It's not over.
Yes, Saturday has us feeling dejected and we're getting ready to whip out the post-mortem clipboard and pour over everything that's wrong with Irish football, but there'll be none of that until we're sure there's not still a bit of life in us.
It's not over.
Italy on Wednesday. A weakened team, eyes on the quarter final and a pitch that, judging by last night, will ensure the Italians are not able to play us off the park. One way or another, they shouldn't be able to because (a) we shouldn't allow them and (b) they don't have the individual talent of the Belgians anyway.
It's not over and we'll keep saying it as long as it holds credence.
One thing's for certain, the bandwagon is not going to derail anytime soon. As long as there's another city to invade, Ireland fans are going to keep the spirits high. This was the scene outside the now famous (infamous?) Connemara pub in Bordeaux on Saturday and if we're like that when we're dejected, it's no wonder the French public are coming around to our way of thinking.
There's been enough comparisons between Irish fans and the hooliganism on show in Marseille and Lille but one more won't do anyone any harm. Some may scoff at the 'aren't we great' nature of it all but when you see stories like this, it just goes to show how much the reputation of Irish fans precedes us all at times like this.
Warren Reidy shared this great story with the Euro 2016 Facebook group.
French media has been awash with plenty of stories of Irish fans in all their glory and it would certainly seem it's being carried across to the general public. Karma may well be on the way to those two good samaritans but it's great to see how our fans' behaviour is being received and returned back to them with gestures like this.
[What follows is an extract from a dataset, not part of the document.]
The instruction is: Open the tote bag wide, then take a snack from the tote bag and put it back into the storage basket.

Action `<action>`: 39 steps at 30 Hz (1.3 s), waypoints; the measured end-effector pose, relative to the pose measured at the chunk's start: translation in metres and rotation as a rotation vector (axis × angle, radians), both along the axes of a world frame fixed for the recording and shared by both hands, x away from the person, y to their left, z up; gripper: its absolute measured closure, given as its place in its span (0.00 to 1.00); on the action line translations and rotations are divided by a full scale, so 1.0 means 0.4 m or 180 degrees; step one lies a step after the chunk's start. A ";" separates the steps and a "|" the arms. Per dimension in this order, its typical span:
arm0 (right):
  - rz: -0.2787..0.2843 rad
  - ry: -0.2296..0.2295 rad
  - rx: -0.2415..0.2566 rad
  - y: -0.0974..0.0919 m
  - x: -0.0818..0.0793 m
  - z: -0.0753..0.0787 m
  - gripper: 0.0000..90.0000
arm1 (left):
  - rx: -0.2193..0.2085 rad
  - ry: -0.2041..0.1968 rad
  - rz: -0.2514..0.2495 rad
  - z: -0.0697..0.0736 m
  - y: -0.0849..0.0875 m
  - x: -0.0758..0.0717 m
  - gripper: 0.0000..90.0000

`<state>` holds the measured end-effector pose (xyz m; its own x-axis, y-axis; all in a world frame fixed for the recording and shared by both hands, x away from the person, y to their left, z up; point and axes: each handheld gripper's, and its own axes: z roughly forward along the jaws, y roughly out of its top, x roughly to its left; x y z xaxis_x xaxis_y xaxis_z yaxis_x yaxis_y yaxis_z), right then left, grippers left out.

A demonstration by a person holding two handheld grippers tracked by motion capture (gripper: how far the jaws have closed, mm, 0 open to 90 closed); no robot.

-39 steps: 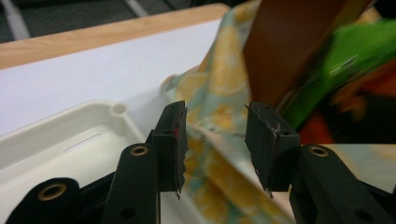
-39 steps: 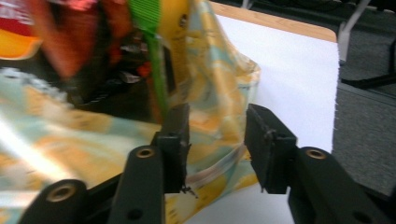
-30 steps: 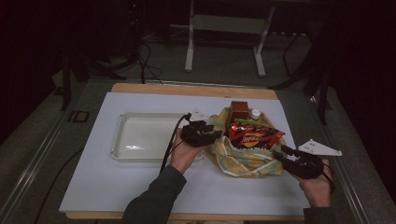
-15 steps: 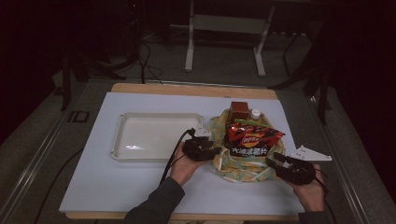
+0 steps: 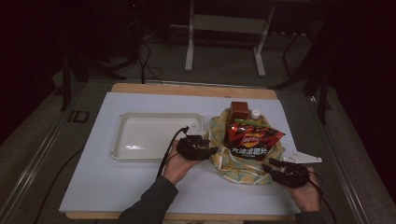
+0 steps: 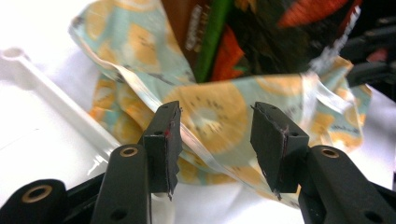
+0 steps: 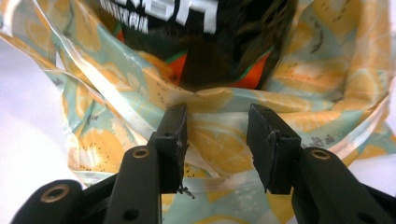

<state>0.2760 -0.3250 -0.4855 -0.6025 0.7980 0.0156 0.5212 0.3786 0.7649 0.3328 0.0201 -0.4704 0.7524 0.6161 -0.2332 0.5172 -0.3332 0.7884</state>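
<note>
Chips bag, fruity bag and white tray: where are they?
chips bag (image 5: 252, 142), high view, red front.
fruity bag (image 6: 219, 112), left gripper view, orange-slice print.
white tray (image 5: 140, 137), high view, bare floor.

Dim lab or test room, not home. White board covers wooden table; grey carpet floor beyond far edge; loose black cables and metal stand legs behind; surroundings dark, equipment-like.

One tray, one bag, one chip packet, two hand-held grippers
</note>
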 end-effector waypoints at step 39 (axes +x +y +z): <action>0.0020 -0.0117 0.0388 -0.037 -0.011 0.062 0.57 | 0.0340 0.0002 -0.0248 -0.090 -0.020 -0.077 0.61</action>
<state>0.2714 -0.3399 -0.4608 -0.6094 0.7877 0.0902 0.4900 0.2847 0.8239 0.3022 0.0122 -0.5064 0.7989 0.5770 -0.1699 0.4868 -0.4544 0.7460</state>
We may all be bit jaded and cynical at times when it comes to Irish football but as Warren Reidy put it himself, 'one good deed deserves another' and with all the cleaning up and general ability to generate some much needed good news, Irish fans in France are certainly seeing that in action.
And if there was any doubt about the influence on the French public, they're even taking their shoes off for the boys in green. We can ask for no more proof of good karma than that.